Like My Bodyguard as re-written by Anton LaVey, only much less compelling, Evilspeak did manage to court some controversy when it was classified as a Video Nasty in England thanks to an uncut print distributed on tape without ratings board certification. In America, the film was clumsily censored so it would pass with an MPAA-approved R, never to be seen in any kind of restored form until Anchor Bay issued a composite print on DVD in 2004. The finale itself is rather cheesy as far as FX work goes, with the many slashed heads resembling stuffed fruit or pointy sculptures, but at least Weston finally delivers those long-awaited thrills.

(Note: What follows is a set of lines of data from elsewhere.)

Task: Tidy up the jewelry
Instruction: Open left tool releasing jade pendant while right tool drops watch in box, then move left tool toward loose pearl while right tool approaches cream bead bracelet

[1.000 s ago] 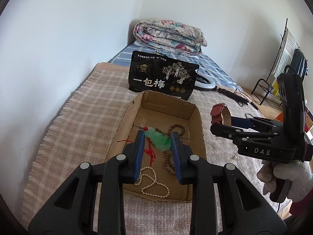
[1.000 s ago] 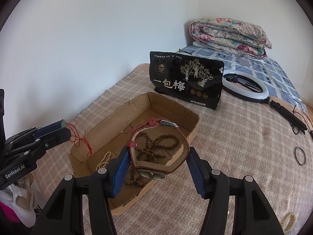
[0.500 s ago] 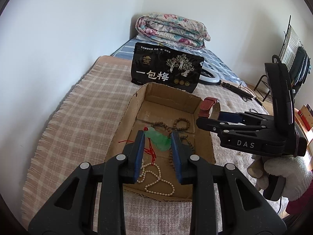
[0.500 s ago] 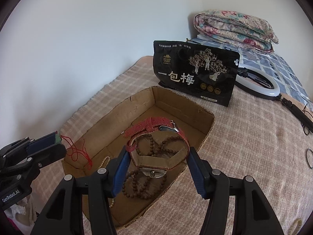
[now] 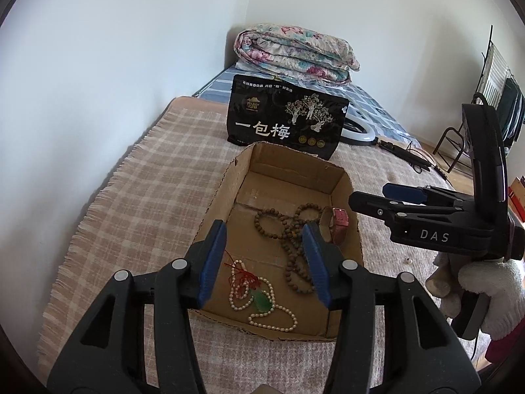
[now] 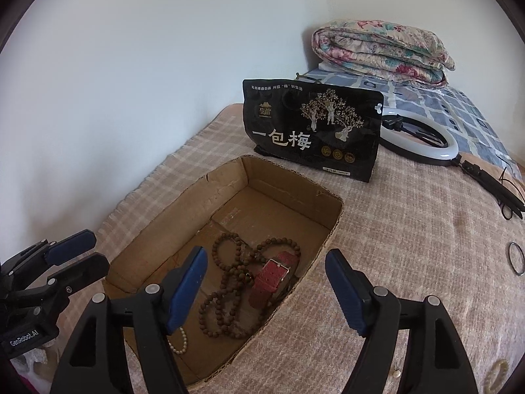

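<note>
Behind the cardboard box, a black pouch is showing "一包梅"; left gripper and "DAS"-marked right gripper are hovering spread, empty.

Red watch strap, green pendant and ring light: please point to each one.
red watch strap (image 6: 270,277), right wrist view, middle of the band
green pendant (image 5: 262,301), left wrist view, its body
ring light (image 6: 441,156), right wrist view, white rim

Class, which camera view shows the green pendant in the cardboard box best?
The left wrist view: the green pendant lies in plain sight on the pearl necklace inside the cardboard box. The right wrist view shows only a few pearls; no pendant is visible.
</note>
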`<state>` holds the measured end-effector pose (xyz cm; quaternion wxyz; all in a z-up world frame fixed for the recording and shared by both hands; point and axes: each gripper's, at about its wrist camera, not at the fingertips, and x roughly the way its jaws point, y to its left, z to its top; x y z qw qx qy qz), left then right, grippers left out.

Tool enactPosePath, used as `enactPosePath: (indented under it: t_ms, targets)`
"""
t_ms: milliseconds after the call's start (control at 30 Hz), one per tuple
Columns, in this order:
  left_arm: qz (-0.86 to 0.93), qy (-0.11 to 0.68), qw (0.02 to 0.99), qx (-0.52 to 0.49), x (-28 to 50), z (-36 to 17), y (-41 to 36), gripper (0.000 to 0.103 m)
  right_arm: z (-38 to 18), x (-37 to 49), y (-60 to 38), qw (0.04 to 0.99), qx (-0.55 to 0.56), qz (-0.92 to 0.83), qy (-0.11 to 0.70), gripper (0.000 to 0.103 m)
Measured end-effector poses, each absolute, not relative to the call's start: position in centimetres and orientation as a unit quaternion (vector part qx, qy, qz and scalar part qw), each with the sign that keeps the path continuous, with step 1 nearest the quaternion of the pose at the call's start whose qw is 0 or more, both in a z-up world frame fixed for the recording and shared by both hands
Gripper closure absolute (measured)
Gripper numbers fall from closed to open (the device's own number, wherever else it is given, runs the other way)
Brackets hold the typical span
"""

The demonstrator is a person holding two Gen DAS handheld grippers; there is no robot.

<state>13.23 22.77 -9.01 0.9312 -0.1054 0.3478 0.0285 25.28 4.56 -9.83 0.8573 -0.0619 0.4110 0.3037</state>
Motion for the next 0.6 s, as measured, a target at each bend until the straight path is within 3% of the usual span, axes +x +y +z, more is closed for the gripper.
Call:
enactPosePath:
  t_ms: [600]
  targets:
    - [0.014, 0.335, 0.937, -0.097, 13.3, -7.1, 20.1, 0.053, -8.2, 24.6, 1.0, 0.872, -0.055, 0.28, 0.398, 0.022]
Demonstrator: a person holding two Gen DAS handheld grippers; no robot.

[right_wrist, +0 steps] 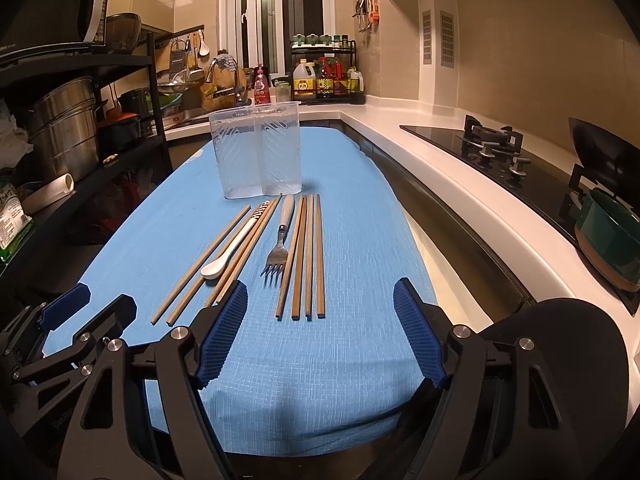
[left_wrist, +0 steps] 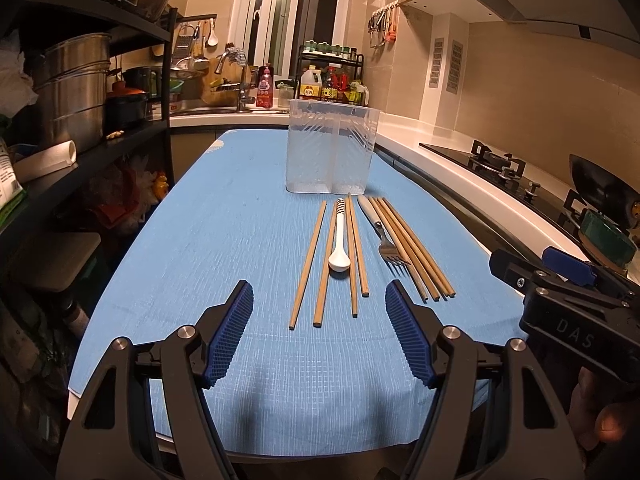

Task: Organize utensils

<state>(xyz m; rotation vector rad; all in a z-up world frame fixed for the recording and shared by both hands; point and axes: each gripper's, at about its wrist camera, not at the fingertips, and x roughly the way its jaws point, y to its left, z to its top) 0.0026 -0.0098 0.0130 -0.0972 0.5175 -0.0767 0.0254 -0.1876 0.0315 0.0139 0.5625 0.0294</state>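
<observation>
Left wrist view. Left hand-held gripper point(left_wrist: 320, 328) has its jaws apart, nothing between the blue pads point(left_wrist: 234, 332); it hangs above the near end of the blue cloth on the desk point(left_wrist: 160, 280). Utensils lie loose ahead in two clusters. Left cluster: four wooden chopsticks point(left_wrist: 308, 264) with a white spoon point(left_wrist: 339, 240) lying among them, bowl toward the camera. Right cluster: a fork point(left_wrist: 390, 246), tines toward the camera, just beside four more chopsticks point(left_wrist: 416, 252). All lie roughly parallel, pointing at the clear two-compartment holder point(left_wrist: 332, 148) standing upright at the far end of the row; both compartments look empty. The right hand-held gripper point(left_wrist: 560, 280) shows at the frame's right edge, fingers of a hand point(left_wrist: 600, 420) behind it.

Right wrist view. Right hand-held gripper point(right_wrist: 320, 328), jaws likewise apart and empty, sits in line with the near ends of the right chopsticks point(right_wrist: 304, 256) and the fork point(right_wrist: 276, 248). Spoon point(right_wrist: 236, 240) and left chopsticks point(right_wrist: 200, 268) angle toward the lower left. Holder point(right_wrist: 256, 152) beyond, unobstructed.

Judgement: sorting not yet begun. Each gripper faces its own cluster, probably so each side can be lifted by the near ends and dropped into a compartment. Thin sticks lying flat may roll or slip.
</observation>
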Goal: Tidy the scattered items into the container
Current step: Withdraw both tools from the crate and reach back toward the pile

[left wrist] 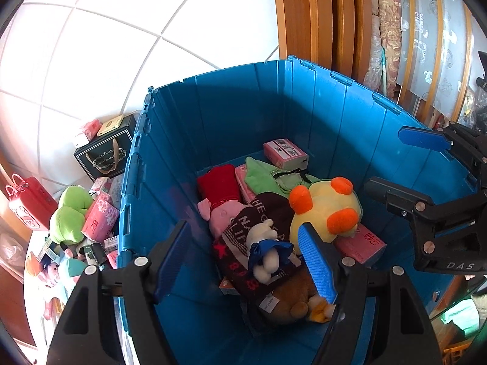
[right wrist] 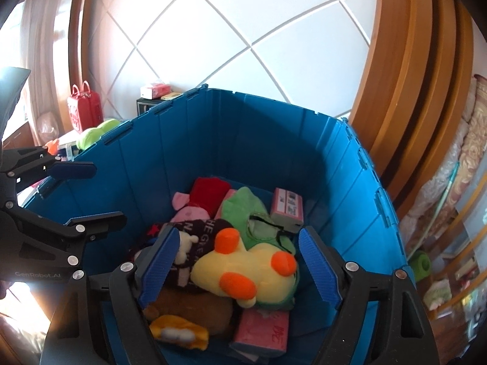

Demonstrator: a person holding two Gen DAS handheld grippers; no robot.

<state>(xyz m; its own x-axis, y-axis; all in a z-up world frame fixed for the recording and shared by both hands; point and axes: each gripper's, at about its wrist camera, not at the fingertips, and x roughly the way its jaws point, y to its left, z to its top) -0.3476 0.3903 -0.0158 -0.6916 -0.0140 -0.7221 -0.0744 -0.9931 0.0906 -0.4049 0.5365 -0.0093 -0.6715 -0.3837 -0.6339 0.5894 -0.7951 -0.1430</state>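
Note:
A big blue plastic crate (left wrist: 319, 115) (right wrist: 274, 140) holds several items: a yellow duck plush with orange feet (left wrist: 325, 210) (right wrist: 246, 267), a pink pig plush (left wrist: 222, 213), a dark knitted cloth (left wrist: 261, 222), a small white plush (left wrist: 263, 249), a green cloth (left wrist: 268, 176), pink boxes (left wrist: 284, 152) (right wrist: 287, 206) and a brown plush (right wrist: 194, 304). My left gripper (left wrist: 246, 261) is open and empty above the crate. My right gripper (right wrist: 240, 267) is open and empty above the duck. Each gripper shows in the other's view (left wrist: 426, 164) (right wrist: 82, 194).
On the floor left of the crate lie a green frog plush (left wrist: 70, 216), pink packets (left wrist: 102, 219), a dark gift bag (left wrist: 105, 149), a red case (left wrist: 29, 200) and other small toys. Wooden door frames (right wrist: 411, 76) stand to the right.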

The eeriest image involves a Christ figure's wrist pulsing to life, the embedded nail loosing itself to fire directly into Reverend Jameson's forehead. Also worthwhile are some effectively ominous computer graphics and subterranean set design. And Clint Howard gives a painfully earnest performance, the best this film has to offer, which makes up for in conviction what it lacks in plausibility.
However, that Anchor Bay disc is out of print, so the home video rights moved over to Code Red Entertainment, a company sadly known at this point for becoming a money pit. If you really want to experience Evilspeak, hold off until Shout! Factory issues it on Blu-Ray in the spring of 2014. At least an eighth of the movie will definitely be worth the wait.